Task instructions ▸
Every line below should be set down exactly as it appears.

Raw data ▸
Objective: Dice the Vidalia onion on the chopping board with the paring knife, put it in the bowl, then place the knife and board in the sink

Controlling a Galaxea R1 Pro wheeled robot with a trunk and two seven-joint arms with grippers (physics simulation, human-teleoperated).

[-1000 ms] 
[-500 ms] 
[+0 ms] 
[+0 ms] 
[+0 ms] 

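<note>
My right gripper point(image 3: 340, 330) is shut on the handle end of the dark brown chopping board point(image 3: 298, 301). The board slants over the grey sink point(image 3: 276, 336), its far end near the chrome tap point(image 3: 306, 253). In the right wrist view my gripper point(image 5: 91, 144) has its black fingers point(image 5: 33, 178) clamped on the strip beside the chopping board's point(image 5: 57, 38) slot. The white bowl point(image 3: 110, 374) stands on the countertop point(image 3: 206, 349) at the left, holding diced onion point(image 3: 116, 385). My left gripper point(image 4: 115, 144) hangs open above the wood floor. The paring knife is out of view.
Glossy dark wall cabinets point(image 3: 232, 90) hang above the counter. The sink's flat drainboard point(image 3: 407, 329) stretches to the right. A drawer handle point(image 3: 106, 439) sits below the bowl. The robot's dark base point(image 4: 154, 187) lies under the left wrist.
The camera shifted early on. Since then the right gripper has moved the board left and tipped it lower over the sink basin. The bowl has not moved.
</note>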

Written answer ▸
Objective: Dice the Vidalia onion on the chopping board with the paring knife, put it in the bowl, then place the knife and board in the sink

Controlling a Galaxea R1 Pro wheeled robot with a trunk and two seven-joint arms with grippers (physics simulation, human-teleoperated).

[-1000 ms] 
[-500 ms] 
[+0 ms] 
[+0 ms] 
[+0 ms] 

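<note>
My right gripper point(image 3: 340, 330) is shut on the handle end of the dark brown chopping board point(image 3: 298, 301). The board slants over the grey sink point(image 3: 276, 336), its far end near the chrome tap point(image 3: 306, 253). In the right wrist view my gripper point(image 5: 91, 144) has its black fingers point(image 5: 33, 178) clamped on the strip beside the chopping board's point(image 5: 57, 38) slot. The white bowl point(image 3: 110, 374) stands on the countertop point(image 3: 206, 349) at the left, holding diced onion point(image 3: 116, 385). My left gripper point(image 4: 115, 144) hangs open above the wood floor. The paring knife is out of view.
Glossy dark wall cabinets point(image 3: 232, 90) hang above the counter. The sink's flat drainboard point(image 3: 407, 329) stretches to the right. A drawer handle point(image 3: 106, 439) sits below the bowl. The robot's dark base point(image 4: 154, 187) lies under the left wrist.
The camera shifted early on. Since then the right gripper has moved the board left and tipped it lower over the sink basin. The bowl has not moved.
</note>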

The answer contains nothing further.